One line in the listing below contains "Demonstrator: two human". Repeat that line and each line after it exactly, ending with the last one.

[[ INPUT DATA open ]]

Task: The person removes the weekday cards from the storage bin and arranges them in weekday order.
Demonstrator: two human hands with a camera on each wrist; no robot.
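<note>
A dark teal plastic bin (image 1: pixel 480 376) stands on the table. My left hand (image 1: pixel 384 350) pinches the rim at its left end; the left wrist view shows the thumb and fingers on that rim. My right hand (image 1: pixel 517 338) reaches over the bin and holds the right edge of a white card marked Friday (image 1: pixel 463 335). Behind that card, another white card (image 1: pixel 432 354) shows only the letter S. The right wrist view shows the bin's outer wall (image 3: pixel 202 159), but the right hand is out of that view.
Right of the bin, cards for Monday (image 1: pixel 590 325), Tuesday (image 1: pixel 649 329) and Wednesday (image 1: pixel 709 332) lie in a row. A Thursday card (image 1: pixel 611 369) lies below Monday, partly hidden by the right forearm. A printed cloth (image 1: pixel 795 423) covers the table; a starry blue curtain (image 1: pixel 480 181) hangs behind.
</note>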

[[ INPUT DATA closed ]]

▸ **SOLUTION BELOW**
Demonstrator: two human hands with a camera on each wrist; no robot.
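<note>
A dark teal plastic bin (image 1: pixel 480 376) stands on the table. My left hand (image 1: pixel 384 350) pinches the rim at its left end; the left wrist view shows the thumb and fingers on that rim. My right hand (image 1: pixel 517 338) reaches over the bin and holds the right edge of a white card marked Friday (image 1: pixel 463 335). Behind that card, another white card (image 1: pixel 432 354) shows only the letter S. The right wrist view shows the bin's outer wall (image 3: pixel 202 159), but the right hand is out of that view.
Right of the bin, cards for Monday (image 1: pixel 590 325), Tuesday (image 1: pixel 649 329) and Wednesday (image 1: pixel 709 332) lie in a row. A Thursday card (image 1: pixel 611 369) lies below Monday, partly hidden by the right forearm. A printed cloth (image 1: pixel 795 423) covers the table; a starry blue curtain (image 1: pixel 480 181) hangs behind.
</note>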

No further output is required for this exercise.